In 2016, Donald Trump faced the strongest Republican presidential field in decades.
Ted Cruz and Marco Rubio were brash young champions of the Tea Party that had redefined the GOP in the last two midterms. Scott Walker was the paladin of the Reaganite right and the governor of a key Midwest battleground. The Bush wing of the party had a contender in the form of former Florida Gov. Jeb Bush, while the “libertarian moment” whose arrival The New York Times had heralded in 2014 found its hero in Rand Paul.
Trump had none of the conservative credentials of these and other rivals; he didn’t need them. But after the first Republican presidential debate of this election season, Trump faces a new opponent that may prove tougher: Trumpism.
Trump wasn’t on stage in Milwaukee, but Trumpism was, thanks to 38-year-old businessman Vivek Ramaswamy. The entrepreneur was easily Trump’s most enthusiastic defender at the debate.

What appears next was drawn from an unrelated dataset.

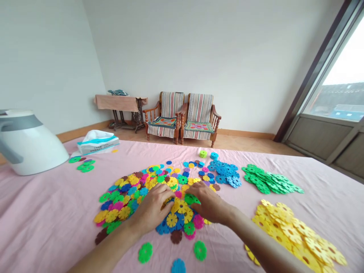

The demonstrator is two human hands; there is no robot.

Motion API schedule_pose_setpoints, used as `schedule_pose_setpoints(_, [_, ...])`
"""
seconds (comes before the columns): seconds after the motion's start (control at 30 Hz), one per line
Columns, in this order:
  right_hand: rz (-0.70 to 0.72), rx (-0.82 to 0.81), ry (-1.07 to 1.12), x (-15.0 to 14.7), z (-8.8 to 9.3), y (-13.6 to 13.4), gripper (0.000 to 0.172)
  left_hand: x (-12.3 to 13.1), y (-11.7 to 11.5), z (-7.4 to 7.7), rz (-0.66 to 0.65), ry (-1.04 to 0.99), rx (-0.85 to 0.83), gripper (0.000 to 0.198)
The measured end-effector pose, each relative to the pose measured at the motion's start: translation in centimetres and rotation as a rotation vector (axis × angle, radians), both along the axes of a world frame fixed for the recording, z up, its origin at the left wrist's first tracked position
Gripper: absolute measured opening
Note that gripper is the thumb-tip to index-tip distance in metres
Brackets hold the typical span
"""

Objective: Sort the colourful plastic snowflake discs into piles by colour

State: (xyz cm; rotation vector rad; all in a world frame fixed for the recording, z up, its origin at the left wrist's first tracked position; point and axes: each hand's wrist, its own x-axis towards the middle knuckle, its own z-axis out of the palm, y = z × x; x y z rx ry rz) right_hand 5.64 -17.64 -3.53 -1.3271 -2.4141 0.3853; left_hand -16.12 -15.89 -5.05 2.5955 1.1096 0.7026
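A mixed pile of notched plastic snowflake discs (124,213) in many colours lies in front of me on the table. My left hand (155,204) reaches into its middle, fingers curled, with a bit of a yellow snowflake disc (165,203) showing between thumb and fingers. Opposite it, my right hand (209,201) bends over the pile's right side; a green snowflake disc (192,199) sits between its thumb and fingers. The fingertips of both hands are partly hidden. Loose green discs (145,252) and a blue disc (178,265) lie nearer to me.
Sorted heaps stand to the right: blue discs (226,170), green discs (271,180) and yellow discs (295,235), the last beside my right forearm. A white kettle (36,146) and a tissue pack (98,143) stand on the pink tablecloth (42,212) at left. Two armchairs (199,113) are beyond.
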Motion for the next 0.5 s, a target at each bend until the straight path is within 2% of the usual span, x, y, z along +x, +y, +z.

Ramaswamy held his hand high when candidates were asked to show whether they’d still support Trump if he won the nomination but was convicted of a crime in one of the many cases against him.
When other candidates agreed that Vice President Mike Pence had done the right thing on Jan. 6, 2021, by resisting Trump’s pressure to call Electoral College results into question, Ramaswamy dissented. He spoke Trump’s language and was forceful on Trump’s issues, including a less hawkish foreign policy, which got him into an incendiary exchange with Nikki Haley over support for Ukraine.

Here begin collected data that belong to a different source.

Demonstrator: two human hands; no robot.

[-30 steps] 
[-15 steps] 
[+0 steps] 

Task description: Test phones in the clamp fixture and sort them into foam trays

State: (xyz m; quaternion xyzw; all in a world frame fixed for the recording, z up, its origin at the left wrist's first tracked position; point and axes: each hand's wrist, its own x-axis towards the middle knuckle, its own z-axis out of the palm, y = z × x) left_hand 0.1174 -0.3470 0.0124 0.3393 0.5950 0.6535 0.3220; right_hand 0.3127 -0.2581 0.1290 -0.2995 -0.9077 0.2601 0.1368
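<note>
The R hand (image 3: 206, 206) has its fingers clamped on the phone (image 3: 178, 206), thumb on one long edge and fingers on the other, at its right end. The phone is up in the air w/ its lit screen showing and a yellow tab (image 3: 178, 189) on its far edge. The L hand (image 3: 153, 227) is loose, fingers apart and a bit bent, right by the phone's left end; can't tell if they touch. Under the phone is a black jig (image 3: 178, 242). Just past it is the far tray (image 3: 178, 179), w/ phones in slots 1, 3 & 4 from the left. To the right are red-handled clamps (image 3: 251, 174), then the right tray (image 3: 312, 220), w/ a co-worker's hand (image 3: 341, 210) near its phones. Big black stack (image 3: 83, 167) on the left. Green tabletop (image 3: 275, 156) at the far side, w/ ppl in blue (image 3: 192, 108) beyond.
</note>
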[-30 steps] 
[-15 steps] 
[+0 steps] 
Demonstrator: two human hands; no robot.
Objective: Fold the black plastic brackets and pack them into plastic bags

Ramaswamy has cultivated Trump’s knack for the stinging barb. “Nikki, I wish you well on your future career on the boards of Lockheed and Raytheon,” he shot at her. Others made no effort to disguise their exasperation: “I’ve had enough already tonight of a guy who sounds like ChatGPT,” said Christie.
That’s how Ramaswamy’s detractors see him—as TrumpGPT, a large language module lab-built to mimic the former president when Trump isn’t in the room.
Along with that criticism comes a claim that Ramaswamy’s purpose is to take votes away from the other candidates, helping Trump secure the nomination. If Ramaswamy is a Trump clone, however, isn’t he more likely to take votes from Trump himself?
Some polls had Ramaswamy rising even before the debate, though others cast doubt on his surge. Numbers after the Milwaukee forum were similarly mixed—in some surveys, Ramaswamy had soared to third place, a few points behind Ron DeSantis. In others, he had actually lost support or was stalled around 5%.
Trump’s numbers dipped a little in multiple polls, and among Republican-leaning voters who watched the debate, there was a shift in the direction of considering (if not committing to) other candidates, including Ramaswamy.
These data are too rough for any firm conclusions, but they’re suggestive enough that Trump may not want to sit out future debates.
If the ex-president participates, his presence will vastly increase viewership—which means more people will see and hear his rivals. Without him, the field has a smaller audience, but his rivals have it all to themselves, and they get the following days’ headlines, too.
The conflicts that Trump causes fascinate the American public—and, if they’re honest, the media, too. Yet the debates can be great gladiatorial matches on their own, and by channeling Trump, Ramaswamy made last week’s event just such a spectacle. The jeering, cheering, and heckling from the crowd certainly sounded like something from the days of Caligula, or at least like pro-wrestling fans at a poor man’s WrestleMania.
As Trump showed in 2016, none of the GOP’s ideological factions has the clout to compete with his personality. But a younger, equally provocative outsider who says exactly the things Trump would say, from issues to insults, is something the impresario of “The Apprentice” hasn’t encountered before.
Although he didn’t steal any headlines with his Milwaukee performance, Ron DeSantis has been conducting a steady ground campaign in the early primary states. Come January, if Ramaswamy has gained support at Trump’s expense, DeSantis could be in position to narrow the gap with Trump, if not win outright.
Trump’s critics have long argued his success in 2016 was down to the size and fragmentation of the field. This cycle, it’s just possible there will be fragmentation on the Trump side, between him and Ramaswamy, giving DeSantis an opening to consolidate the get-beyond-Trump vote.
Unfortunately for DeSantis, the third primary of 2024, South Carolina, is likely to be very good to a favorite son and favorite daughter of the state—Tim Scott and Nikki Haley.
The race is still Trump’s to lose. Ramaswamy may pose a new challenge, but the opponent Trump has to take most seriously right now isn’t him or DeSantis or Joe Biden; it’s Democratic state and federal prosecutors.